The third element, and the one he calls the most important, is ensuring older people feel as though they have a purpose in life.

“And that’s hard,” Suzuki says, “because we tend to think of old people as a cost. ‘These goddamn old people are ruining the cost of our health program cause they need so much medical care.’ What we need as much as anything is to feel that we’re valued, that we have a role in society.”

He points to a karate class for senior citizens that he attends in the documentary and notes the value in not just the physical exercise, but the sense of community it breeds.

“And the community is as important to them, I felt, as actually doing the exercises. We need community. We need to belong.”

The Importance of Respecting Elders

Suzuki feels strongly about the idea of revering elders, citing indigenous communities as a shining example.

“I’ve gone into communities that are so messed up with problems of suicide and alcohol and obesity and just really dysfunctional societies. But when you go to a feast or some celebration, the elders are like rock stars.”

He believes that “we’ve lost that sense in the dominant society,” where we often regard elders “as a pain in the ass because they don’t know how to use all the new technology and they’re kind of bumbling. We’ve lost a sense of respect.”

David Suzuki
David Suzuki underwent an eye exam as part of his investigation into aging well. Photo: CBC

 

He recalls a moment in the documentary when they put 51-year-old journalist and author Carl Honoré in an age simulation suit that produces a “worst-case aging scenario” by inflicting a hunch, joint pain and vision and hearing impediments.

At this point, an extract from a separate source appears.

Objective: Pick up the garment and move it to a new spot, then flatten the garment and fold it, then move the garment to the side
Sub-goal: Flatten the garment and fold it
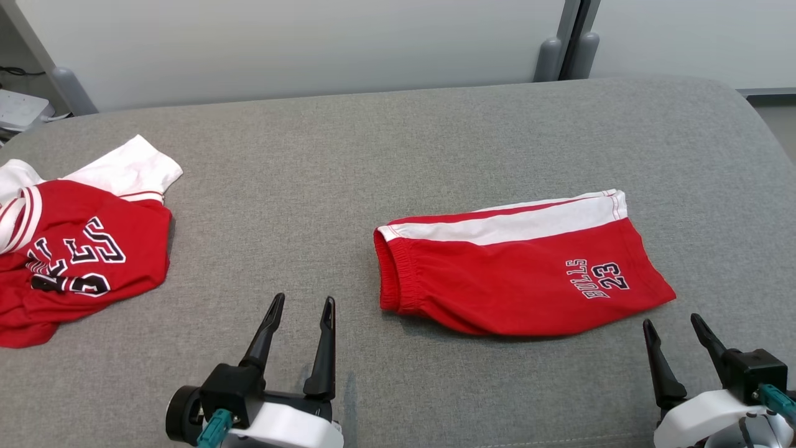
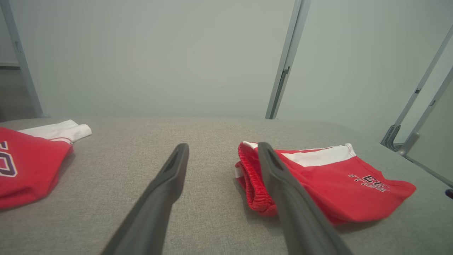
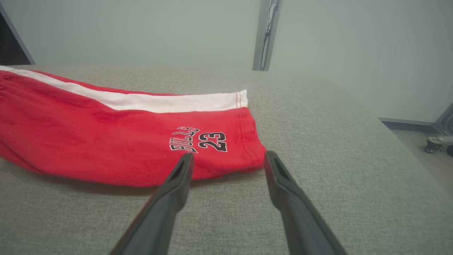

In an instant, the tall, healthy, spry 51-year-old transformed into a slow, disoriented, hunched octogenarian who required a cane to walk and barely navigated a simple set of stairs.

The sight of Honoré in the suit “filled [me] with shame,” Suzuki says. “I have passed so many old people that are crippled up like that, whether it’s loading up in an airplane and you kind of go ‘Oh, damn it, we have to wait for this person.’ So we look on them rather than thinking, ‘My God, they’ve lived a whole lifetime. They’ve got knowledge to share with us. We should talk to them.’”

The Fire in His Belly

Suzuki’s hosted The Nature of Things for 40 years and embarks on the show’s 60th season in September. In Aging Well Suzuki Style, he notes the importance of maintaining “a fire in your belly” as you age — a passion that drives one to remain engaged and active. For Suzuki, it’s environmentalism and science and spreading both via his broadcasting work.

“It’s a fire,” he says, “that’s fuelled by a tremendous sadness.”

For example, in March he’ll receive a Lifetime Achievement Award at the Canadian Screen Awards for his broadcasting work, but he explains that, “people come up to me and thank me for what I’ve done and I say ‘For what?’ I’ve done the best I could, but we’re going right over the cliff. I don’t feel that it’s had the impact.”

It’s difficult to spend your life fighting for a cause only to see the dire predictions you warned against begin to come true. Suzuki says he’s “in grief” and recalls a moment roughly a year and a half ago when he held his then-six-month-old twin grandchildren and broke into tears. “This never happened to me before. I just suddenly realized that all of the things that I’m saying are coming true and these kids don’t have a chance at living a full life.”

At 83, then, the fire within David Suzuki burns with determination to leave behind a healthy planet for his grandchildren.

“I’m just driven by the acceptance that this is where we’re going. I’m going to do everything I can to try to make a difference in how far we fall over that cliff and just celebrate that these twins have come into my life and are an absolute joy,” he says. That all I can do.”